Huawei deployed a team of engineers to DeepSeek’s offices to help adapt the model to its chips, but even with on-site support, the start-up could not complete a successful training run on Ascend hardware, sources said.

DeepSeek had planned to release the R2 model in May, but with the Ascend chip’s performance facing problems, the launch has been delayed.

Challenges to DeepSeek’s momentum

The delays to R2’s launch are worsened by a slower-than-expected progress in data labeling for the model’s updated capabilities, according to a person familiar with the matter.

Although some Chinese media reports suggest the new model could be released in the coming weeks, DeepSeek’s founder Liang Wenfeng has expressed dissatisfaction with its progress internally, urging the team to take the time needed to produce a model capable of maintaining the company’s competitive edge.

In the meantime, rivals have continued to gain ground. Ritwik Gupta, an AI researcher at the University of California, Berkeley, said that many developers in China have turned to Alibaba’s Qwen3 model, which he described as both powerful and flexible.

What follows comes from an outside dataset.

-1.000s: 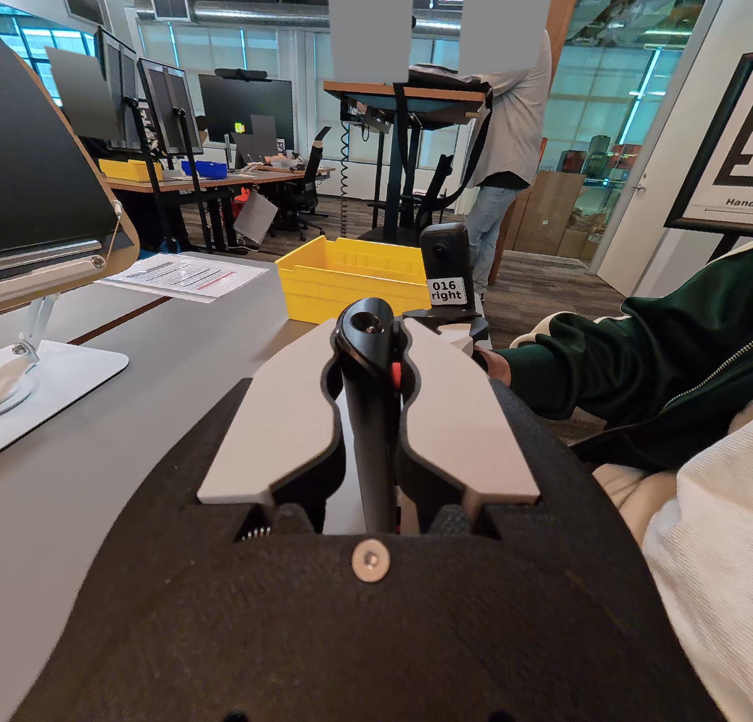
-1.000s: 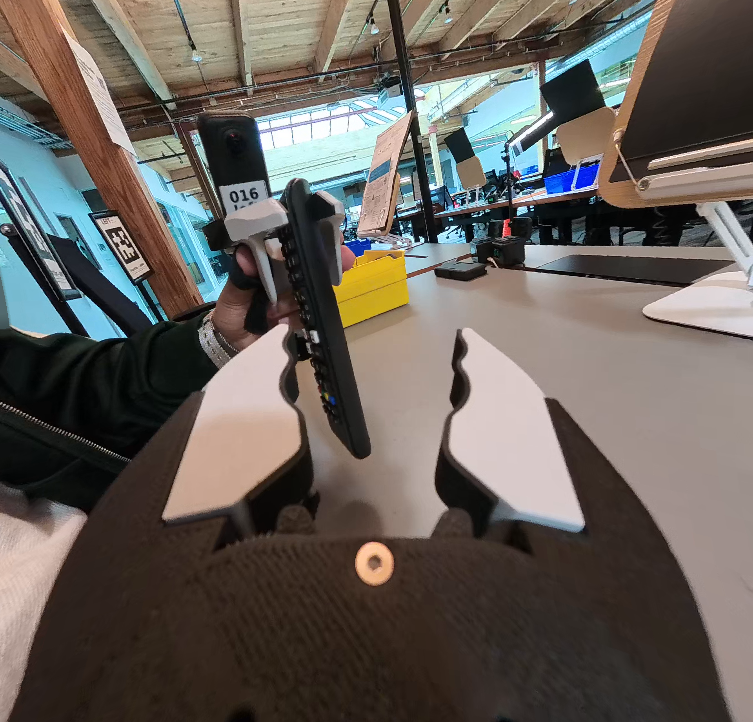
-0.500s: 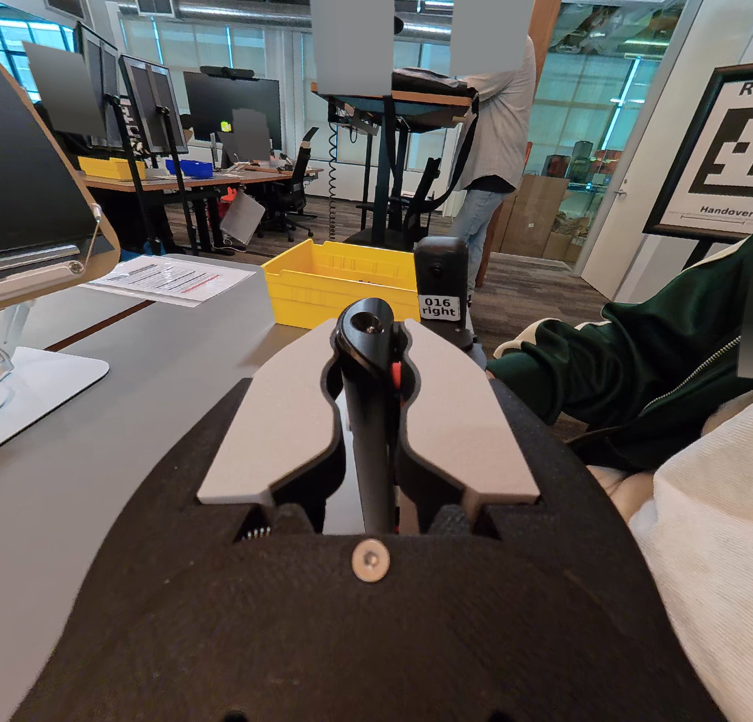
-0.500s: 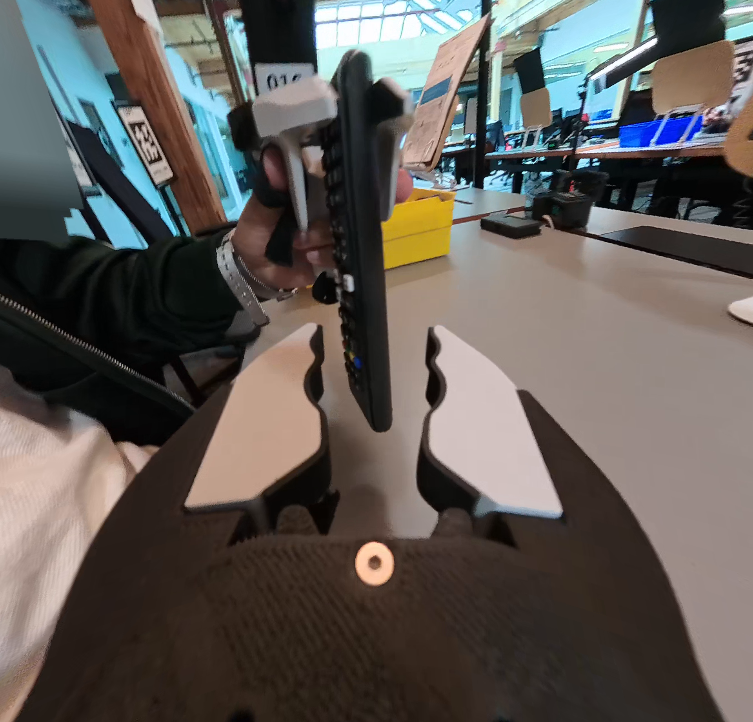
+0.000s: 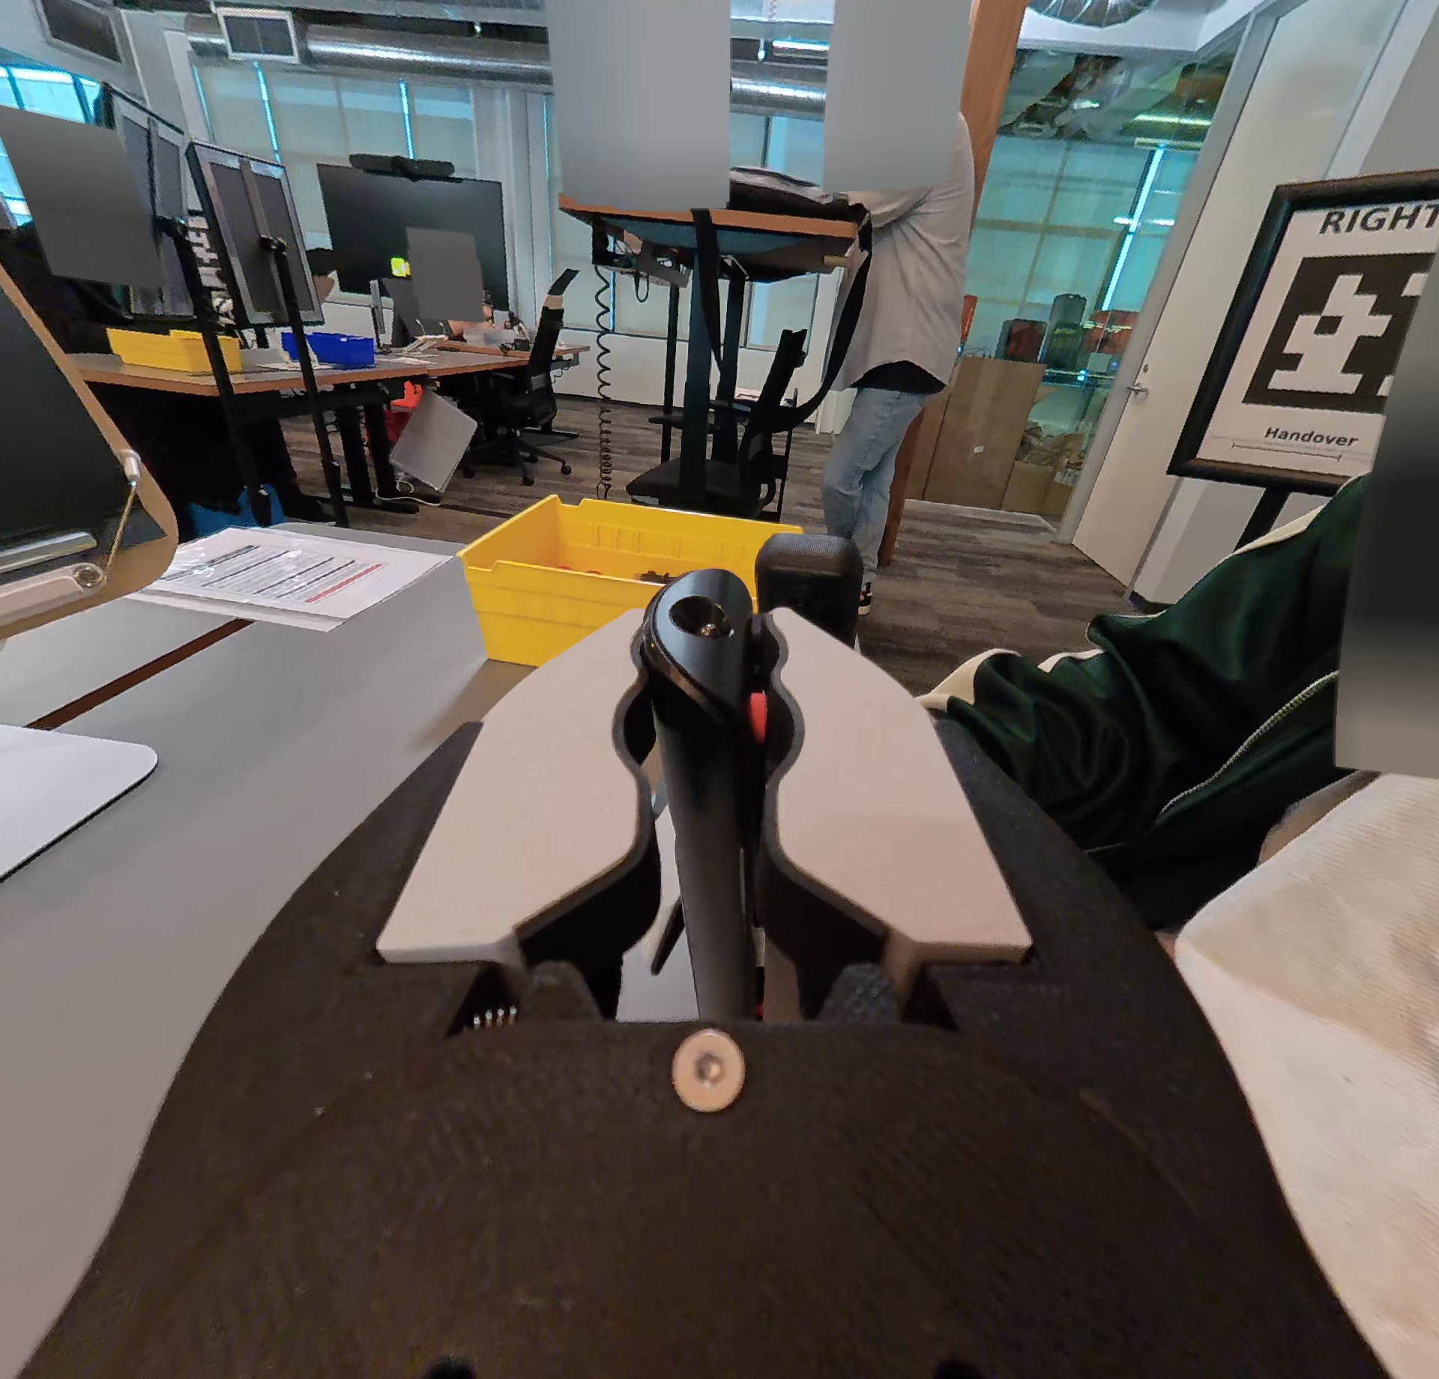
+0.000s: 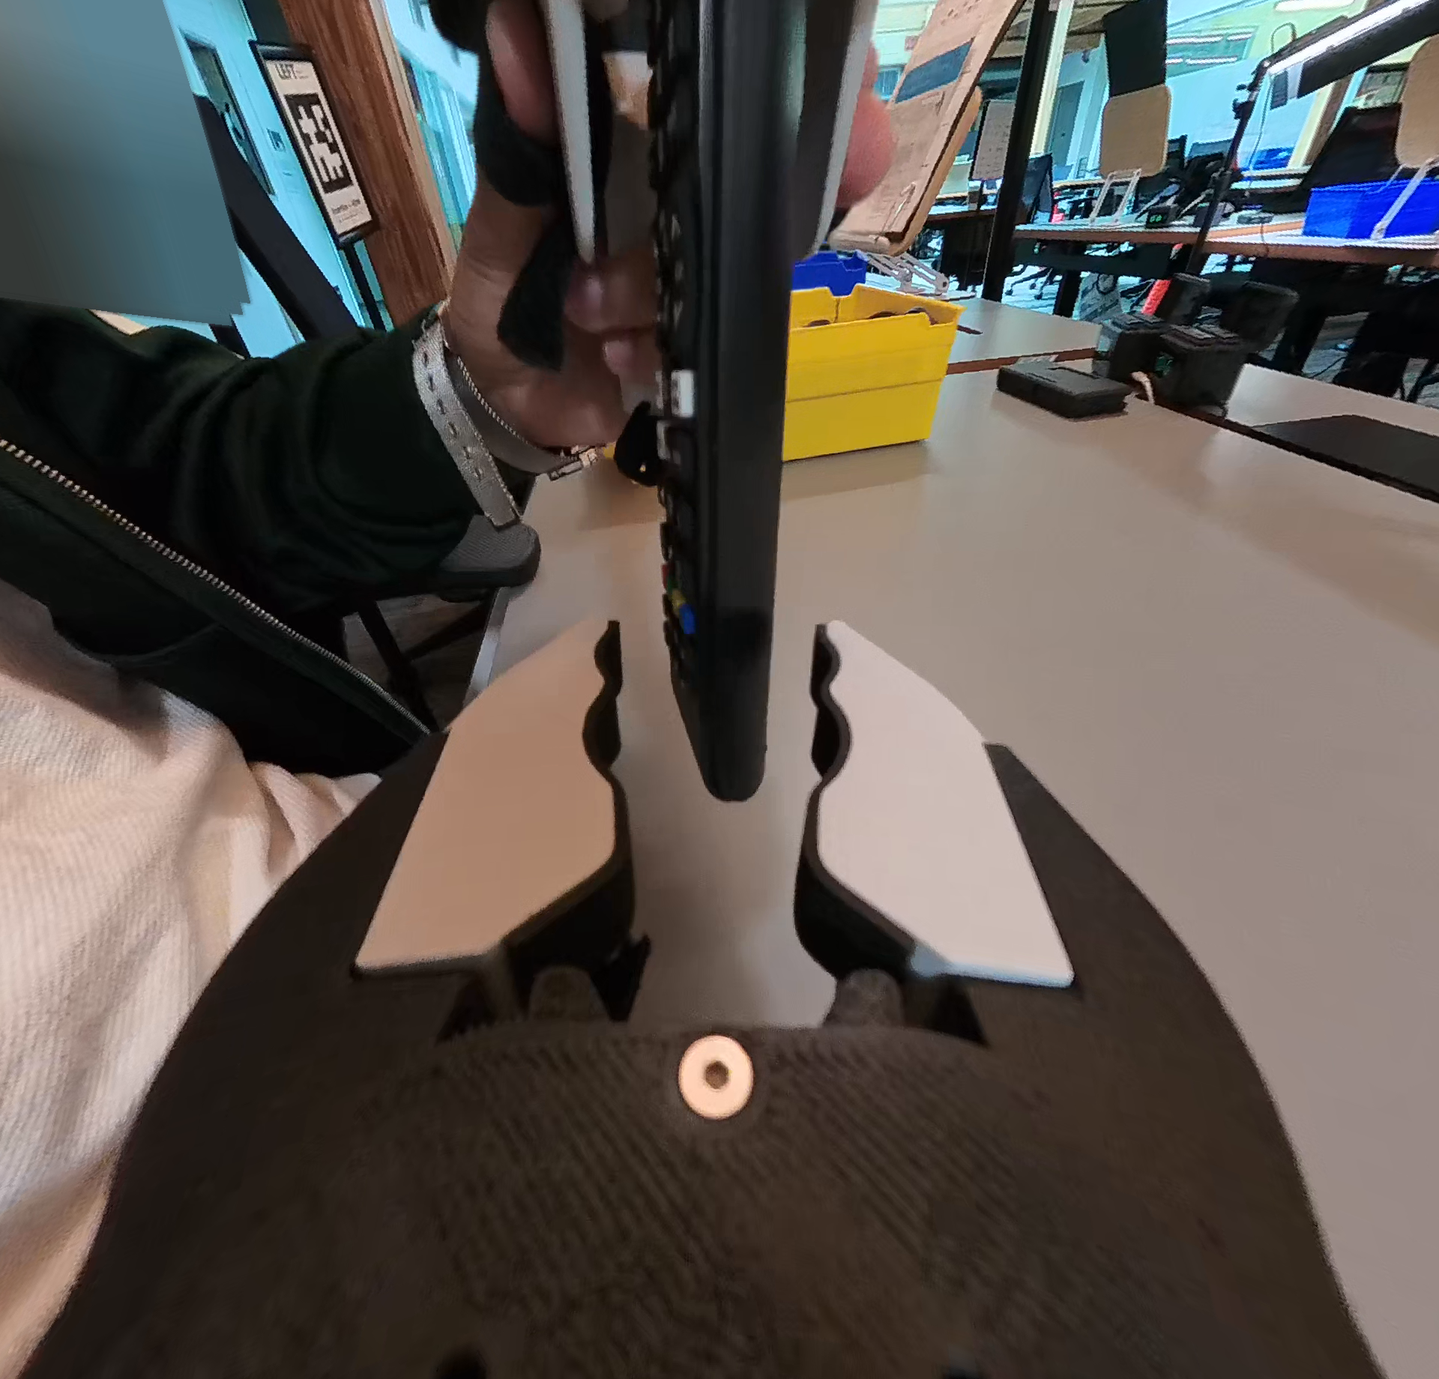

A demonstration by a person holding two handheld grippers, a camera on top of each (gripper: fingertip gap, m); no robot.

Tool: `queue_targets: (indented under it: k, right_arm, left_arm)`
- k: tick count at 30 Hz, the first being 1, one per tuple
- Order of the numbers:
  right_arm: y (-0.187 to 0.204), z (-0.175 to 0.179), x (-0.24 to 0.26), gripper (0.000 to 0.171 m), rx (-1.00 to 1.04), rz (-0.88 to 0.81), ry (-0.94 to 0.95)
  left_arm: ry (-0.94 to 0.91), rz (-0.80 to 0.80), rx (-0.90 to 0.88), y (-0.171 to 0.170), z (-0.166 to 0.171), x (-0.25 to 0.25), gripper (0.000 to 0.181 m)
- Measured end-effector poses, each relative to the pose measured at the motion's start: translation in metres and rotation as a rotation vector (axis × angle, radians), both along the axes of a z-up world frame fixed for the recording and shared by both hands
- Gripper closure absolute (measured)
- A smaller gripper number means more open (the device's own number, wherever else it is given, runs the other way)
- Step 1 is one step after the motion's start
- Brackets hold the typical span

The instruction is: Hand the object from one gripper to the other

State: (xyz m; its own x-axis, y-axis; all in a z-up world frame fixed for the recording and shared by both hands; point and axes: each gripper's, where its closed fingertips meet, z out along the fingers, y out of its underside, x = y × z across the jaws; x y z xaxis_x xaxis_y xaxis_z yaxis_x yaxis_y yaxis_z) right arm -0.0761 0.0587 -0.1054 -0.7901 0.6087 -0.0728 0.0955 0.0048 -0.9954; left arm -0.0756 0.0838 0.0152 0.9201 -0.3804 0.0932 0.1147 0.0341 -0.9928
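A black remote control point(image 5: 708, 796) is clamped edge-on between the fingers of my left gripper point(image 5: 705, 641). In the right wrist view the same remote point(image 6: 720, 407) hangs upright, held from above by the left gripper point(image 6: 701, 80) in a person's hand. Its lower end sits in the gap of my right gripper point(image 6: 716, 641), whose jaws stand apart on either side with no contact. The right gripper's camera housing point(image 5: 810, 578) shows just behind the remote in the left wrist view.
A yellow bin point(image 5: 615, 563) stands at the table's end, also in the right wrist view point(image 6: 864, 368). A grey table point(image 6: 1090, 641) lies below. A monitor base point(image 5: 47, 796) and paper sheet point(image 5: 280, 571) sit left. A person in a green sleeve point(image 5: 1168, 719) is right. A person stands behind. There is about 12 cm between the tips of the two grippers.
The right gripper has moved in under the remote and its jaws have narrowed around the lower end. The left gripper keeps its hold and has shifted slightly.
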Motion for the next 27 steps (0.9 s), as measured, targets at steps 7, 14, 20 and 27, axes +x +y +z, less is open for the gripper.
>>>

Gupta noted that Qwen3 adopted some of DeepSeek’s Core innovations, such as a training algorithm enabling reasoning capabilities, but it made them more efficient to deploy.

Gupta, who monitors Huawei’s AI ecosystem, said the Ascend platform is experiencing “growing pains” but predicted eventual improvement.

“Just because we’re not seeing leading models trained on Huawei today doesn’t mean it won’t happen in the future,” he said. “It’s a matter of time.”

Nvidia, a central player in US-China technology tensions, recently agreed to give the US government a portion of its China-related revenues in exchange for resuming sales of its H20 chips to Chinese customers. The company emphasized the importance of maintaining access to Chinese developers, warning that “surrendering entire markets and developers WOULD only hurt American economic and national security.”